= Assignment =
Go through the data below and copy it exactly, skipping every picture.

= Data provided =
-- Opening Marker --

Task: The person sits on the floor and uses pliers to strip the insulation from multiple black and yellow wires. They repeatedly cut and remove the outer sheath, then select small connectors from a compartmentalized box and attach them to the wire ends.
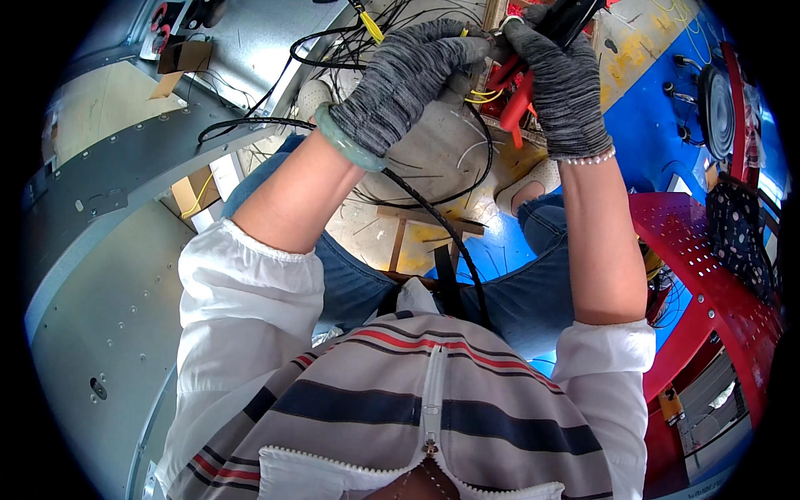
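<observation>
My left hand (417, 79), in a grey knit glove, is closed, its fingertips meeting those of my right hand at the top of the view. What they pinch is hidden. Yellow wires (485, 97) show just below these fingertips. My right hand (568, 96), gloved alike, is wrapped round a pair of pliers with red handles (518, 108); the pliers' jaws are hard to see between the hands. A black part (573, 21) juts out above the right fingers. Under my left wrist passes a black sleeved cable (429, 206), which hangs down over my lap.
On the left stands a large grey sheet-metal cabinet (108, 312), with black wires over its edge. Wire offcuts litter the floor (433, 158) near a small wooden stool (408, 229). To the right are a red perforated metal frame (679, 242) and a round-based black stand (715, 108).
</observation>
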Demonstrator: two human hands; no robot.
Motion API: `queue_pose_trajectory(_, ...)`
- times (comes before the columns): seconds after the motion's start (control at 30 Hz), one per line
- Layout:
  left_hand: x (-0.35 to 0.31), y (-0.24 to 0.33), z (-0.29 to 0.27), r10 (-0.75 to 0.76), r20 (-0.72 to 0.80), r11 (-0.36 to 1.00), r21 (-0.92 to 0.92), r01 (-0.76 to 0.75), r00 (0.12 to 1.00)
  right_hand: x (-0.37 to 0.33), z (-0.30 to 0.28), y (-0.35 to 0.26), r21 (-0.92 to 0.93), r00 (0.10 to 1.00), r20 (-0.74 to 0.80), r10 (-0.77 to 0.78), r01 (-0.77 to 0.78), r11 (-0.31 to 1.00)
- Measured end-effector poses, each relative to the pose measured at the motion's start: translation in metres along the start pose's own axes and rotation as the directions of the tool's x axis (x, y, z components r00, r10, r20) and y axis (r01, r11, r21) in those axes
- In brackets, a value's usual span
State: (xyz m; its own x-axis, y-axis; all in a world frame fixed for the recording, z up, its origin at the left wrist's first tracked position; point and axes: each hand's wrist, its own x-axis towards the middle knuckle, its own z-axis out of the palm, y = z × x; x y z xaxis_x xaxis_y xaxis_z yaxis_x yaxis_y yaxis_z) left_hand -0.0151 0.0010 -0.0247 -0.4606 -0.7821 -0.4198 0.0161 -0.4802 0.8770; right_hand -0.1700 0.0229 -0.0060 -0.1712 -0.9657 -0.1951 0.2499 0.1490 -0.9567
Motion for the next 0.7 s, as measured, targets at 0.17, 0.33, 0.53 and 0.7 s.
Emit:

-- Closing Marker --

= Result of the exercise =
Task: The person sits on the floor and uses pliers to strip the insulation from multiple black and yellow wires. They repeatedly cut and remove the outer sheath, then select small connectors from a compartmentalized box and attach them to the wire ends.
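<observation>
My left hand (417, 79), in a grey knit glove, is closed, its fingertips meeting those of my right hand at the top of the view. What they pinch is hidden. Yellow wires (485, 97) show just below these fingertips. My right hand (568, 96), gloved alike, is wrapped round a pair of pliers with red handles (518, 108); the pliers' jaws are hard to see between the hands. A black part (573, 21) juts out above the right fingers. Under my left wrist passes a black sleeved cable (429, 206), which hangs down over my lap.
On the left stands a large grey sheet-metal cabinet (108, 312), with black wires over its edge. Wire offcuts litter the floor (433, 158) near a small wooden stool (408, 229). To the right are a red perforated metal frame (679, 242) and a round-based black stand (715, 108).
</observation>
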Demonstrator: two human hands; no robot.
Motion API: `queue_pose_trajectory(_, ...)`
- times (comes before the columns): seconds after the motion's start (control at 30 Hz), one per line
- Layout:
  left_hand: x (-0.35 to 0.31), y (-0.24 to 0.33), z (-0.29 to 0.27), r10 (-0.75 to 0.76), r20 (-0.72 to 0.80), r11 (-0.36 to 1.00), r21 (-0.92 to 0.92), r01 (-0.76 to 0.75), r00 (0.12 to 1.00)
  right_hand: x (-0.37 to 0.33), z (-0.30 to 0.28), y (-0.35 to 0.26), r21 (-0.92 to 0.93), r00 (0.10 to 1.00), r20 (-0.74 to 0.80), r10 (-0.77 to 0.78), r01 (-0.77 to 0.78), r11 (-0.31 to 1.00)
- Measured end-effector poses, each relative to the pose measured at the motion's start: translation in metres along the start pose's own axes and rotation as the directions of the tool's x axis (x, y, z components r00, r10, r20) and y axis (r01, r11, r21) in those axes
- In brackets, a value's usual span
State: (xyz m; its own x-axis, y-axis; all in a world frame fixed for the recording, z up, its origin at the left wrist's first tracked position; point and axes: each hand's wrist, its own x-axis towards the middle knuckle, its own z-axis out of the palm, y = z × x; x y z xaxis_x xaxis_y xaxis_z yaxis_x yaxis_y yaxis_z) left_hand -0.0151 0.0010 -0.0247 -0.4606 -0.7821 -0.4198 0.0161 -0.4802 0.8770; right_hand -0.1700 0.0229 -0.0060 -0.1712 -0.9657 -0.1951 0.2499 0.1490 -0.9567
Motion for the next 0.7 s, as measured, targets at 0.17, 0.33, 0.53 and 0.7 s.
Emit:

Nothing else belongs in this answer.